§ AIM OF THE EXERCISE
Print, exactly as they stand, the lines from the start of the listing to the line containing "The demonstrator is", inclusive.

§ ENTRIES SHOWN

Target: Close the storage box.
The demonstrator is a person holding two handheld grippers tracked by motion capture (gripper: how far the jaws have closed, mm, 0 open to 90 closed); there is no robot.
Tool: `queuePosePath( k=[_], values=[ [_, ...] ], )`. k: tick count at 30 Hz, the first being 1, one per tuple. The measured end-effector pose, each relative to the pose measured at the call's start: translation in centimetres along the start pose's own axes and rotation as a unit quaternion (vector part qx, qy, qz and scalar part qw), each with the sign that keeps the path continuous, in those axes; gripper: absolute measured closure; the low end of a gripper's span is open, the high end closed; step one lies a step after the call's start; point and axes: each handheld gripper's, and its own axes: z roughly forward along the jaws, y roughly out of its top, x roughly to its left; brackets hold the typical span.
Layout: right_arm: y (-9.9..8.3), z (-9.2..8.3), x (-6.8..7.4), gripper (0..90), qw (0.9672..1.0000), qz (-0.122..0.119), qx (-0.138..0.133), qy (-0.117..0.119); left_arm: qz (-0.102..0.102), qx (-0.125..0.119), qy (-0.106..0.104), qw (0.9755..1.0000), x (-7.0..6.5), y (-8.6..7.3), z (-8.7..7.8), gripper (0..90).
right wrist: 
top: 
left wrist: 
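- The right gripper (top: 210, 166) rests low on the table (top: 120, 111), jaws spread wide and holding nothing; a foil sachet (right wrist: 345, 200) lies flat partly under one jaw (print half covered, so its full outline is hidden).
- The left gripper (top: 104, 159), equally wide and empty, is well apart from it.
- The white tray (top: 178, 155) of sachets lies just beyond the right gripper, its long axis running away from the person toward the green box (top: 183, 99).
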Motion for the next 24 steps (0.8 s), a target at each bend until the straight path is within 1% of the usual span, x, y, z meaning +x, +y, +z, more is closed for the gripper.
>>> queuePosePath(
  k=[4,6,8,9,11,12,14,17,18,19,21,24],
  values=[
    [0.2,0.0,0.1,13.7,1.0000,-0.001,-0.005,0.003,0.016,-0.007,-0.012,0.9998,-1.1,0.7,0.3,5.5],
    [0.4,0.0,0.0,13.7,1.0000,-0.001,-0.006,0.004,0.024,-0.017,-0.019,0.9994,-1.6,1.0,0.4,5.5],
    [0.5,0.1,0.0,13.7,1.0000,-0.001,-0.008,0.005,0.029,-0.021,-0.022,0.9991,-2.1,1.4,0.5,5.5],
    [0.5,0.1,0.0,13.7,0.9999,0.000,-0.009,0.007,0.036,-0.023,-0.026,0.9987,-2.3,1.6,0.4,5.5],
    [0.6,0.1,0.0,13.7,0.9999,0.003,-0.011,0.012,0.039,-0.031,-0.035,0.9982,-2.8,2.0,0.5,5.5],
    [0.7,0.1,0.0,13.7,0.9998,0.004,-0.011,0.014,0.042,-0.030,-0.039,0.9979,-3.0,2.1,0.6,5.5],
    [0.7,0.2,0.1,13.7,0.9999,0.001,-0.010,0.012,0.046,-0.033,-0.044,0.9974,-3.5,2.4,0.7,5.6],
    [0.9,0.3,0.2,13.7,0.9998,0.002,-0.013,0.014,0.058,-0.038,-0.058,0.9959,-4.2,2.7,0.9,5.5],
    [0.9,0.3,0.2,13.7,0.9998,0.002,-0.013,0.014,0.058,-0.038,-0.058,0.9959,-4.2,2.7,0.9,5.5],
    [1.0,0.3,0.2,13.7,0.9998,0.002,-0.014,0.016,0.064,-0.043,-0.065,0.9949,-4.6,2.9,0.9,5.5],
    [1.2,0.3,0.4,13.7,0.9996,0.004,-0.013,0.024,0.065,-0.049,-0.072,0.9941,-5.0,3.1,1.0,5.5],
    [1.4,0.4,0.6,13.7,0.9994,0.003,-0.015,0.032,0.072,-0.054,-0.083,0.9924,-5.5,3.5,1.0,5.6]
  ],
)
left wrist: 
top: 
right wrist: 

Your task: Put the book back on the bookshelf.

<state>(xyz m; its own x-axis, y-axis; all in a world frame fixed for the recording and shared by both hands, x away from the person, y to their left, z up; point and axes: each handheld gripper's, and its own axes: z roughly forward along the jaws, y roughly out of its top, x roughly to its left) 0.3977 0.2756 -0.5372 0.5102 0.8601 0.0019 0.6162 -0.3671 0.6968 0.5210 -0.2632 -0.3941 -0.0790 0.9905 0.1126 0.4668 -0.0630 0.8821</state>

§ COMPLETED EXERCISE
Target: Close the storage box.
The demonstrator is a person holding two handheld grippers tracked by motion capture (gripper: how far the jaws have closed, mm, 0 open to 90 closed); there is no robot.

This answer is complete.